Ambas expresan unos sentimientos que superan todo tipo de inconvenientes y fronteras.
Tras verlas hablar un buen rato con la periodista, veo que se marchan del restaurante con una impetuosidad propia del sexo que desean perpetrar conjuntamente.
Estos humanos son unos ilusos. ¡Todo es pura química!
La dopamina las hizo enamorarse, sentirse atraídas y sus efectos duraron más allá de la primera etapa de su relación hasta que dejaron de sentir que las piernas les flaqueaban cuando se encontraban la una cerca de la otra.
Su deseo, en general no sólo el sexual, fue motivado por la testosterona.
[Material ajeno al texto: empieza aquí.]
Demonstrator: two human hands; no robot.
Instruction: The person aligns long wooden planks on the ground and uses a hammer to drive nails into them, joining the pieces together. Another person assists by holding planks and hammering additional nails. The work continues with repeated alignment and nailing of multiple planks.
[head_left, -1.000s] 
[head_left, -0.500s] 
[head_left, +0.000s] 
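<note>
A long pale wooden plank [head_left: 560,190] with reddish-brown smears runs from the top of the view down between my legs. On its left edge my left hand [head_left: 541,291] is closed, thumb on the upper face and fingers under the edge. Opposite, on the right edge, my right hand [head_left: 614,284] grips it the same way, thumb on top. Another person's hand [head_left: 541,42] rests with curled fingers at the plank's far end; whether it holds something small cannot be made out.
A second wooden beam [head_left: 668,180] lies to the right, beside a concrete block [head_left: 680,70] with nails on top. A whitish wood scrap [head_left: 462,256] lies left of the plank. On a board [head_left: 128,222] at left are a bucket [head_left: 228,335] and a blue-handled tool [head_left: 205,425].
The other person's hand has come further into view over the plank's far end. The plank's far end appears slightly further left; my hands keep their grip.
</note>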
La hormona del macho es muy importante para avivar la relación entre ellas, insufla aire en el fuego que une el roce de sus cuerpos, las miradas lascivas, que recuerdan el placer del contacto de la piel, los escalofríos, sentir los pechos de la otra y las palpitaciones de los corazones. Cuando se llega al sexo, la norepinefrina aumenta su nivel y llega a desconectar el cerebro con las oleadas de calor y placer que se traspasan. También esas manos torpes iniciales que disculpan por la sensación de soledad enquistada en sus entrañas.
La saliva tiene un poder fundamental como vehículo hormonal. Es lo que tienen los besos apasionados que se puedan dar en las mucosas, sin que importe su situación geográfica.
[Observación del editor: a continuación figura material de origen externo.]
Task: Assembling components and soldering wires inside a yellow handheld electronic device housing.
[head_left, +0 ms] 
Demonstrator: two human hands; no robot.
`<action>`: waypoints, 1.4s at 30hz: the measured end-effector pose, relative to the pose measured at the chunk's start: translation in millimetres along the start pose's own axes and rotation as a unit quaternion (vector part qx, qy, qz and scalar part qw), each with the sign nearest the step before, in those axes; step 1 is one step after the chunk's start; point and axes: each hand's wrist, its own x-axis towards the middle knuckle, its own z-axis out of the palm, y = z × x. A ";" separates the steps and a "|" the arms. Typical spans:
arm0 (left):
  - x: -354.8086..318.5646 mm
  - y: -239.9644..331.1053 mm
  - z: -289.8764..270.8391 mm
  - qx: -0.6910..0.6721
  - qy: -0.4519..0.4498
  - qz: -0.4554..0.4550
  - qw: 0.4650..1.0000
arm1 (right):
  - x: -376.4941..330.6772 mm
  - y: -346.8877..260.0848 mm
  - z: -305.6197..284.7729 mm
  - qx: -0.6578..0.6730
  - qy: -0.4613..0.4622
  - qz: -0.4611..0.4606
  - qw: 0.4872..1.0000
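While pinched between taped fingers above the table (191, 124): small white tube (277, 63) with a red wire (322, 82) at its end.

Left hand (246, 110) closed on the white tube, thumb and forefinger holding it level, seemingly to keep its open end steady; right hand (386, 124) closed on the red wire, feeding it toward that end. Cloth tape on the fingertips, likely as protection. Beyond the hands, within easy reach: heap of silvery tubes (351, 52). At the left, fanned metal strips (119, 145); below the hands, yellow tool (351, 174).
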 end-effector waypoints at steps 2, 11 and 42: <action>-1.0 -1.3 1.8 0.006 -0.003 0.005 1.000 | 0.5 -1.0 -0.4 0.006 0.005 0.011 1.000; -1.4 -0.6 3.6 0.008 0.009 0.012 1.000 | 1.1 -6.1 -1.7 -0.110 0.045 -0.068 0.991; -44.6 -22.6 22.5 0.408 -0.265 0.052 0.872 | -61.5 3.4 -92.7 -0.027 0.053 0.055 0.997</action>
Es cierto que debido a mi condición y mi naturaleza, todas las personas me gustan sin importar su sexo o su edad. Me encanta poder cubrirles la piel, las mucosas, llegar hasta lo más profundo de su ser.
Para ellas que han sufrido, vivir es acordarse de olvidar, pero resultará muy difícil que me ignoren después de causarles una enfermedad tan desvastadora.
El rojo es el color que me representa y celebro mi día el 1 de Diciembre.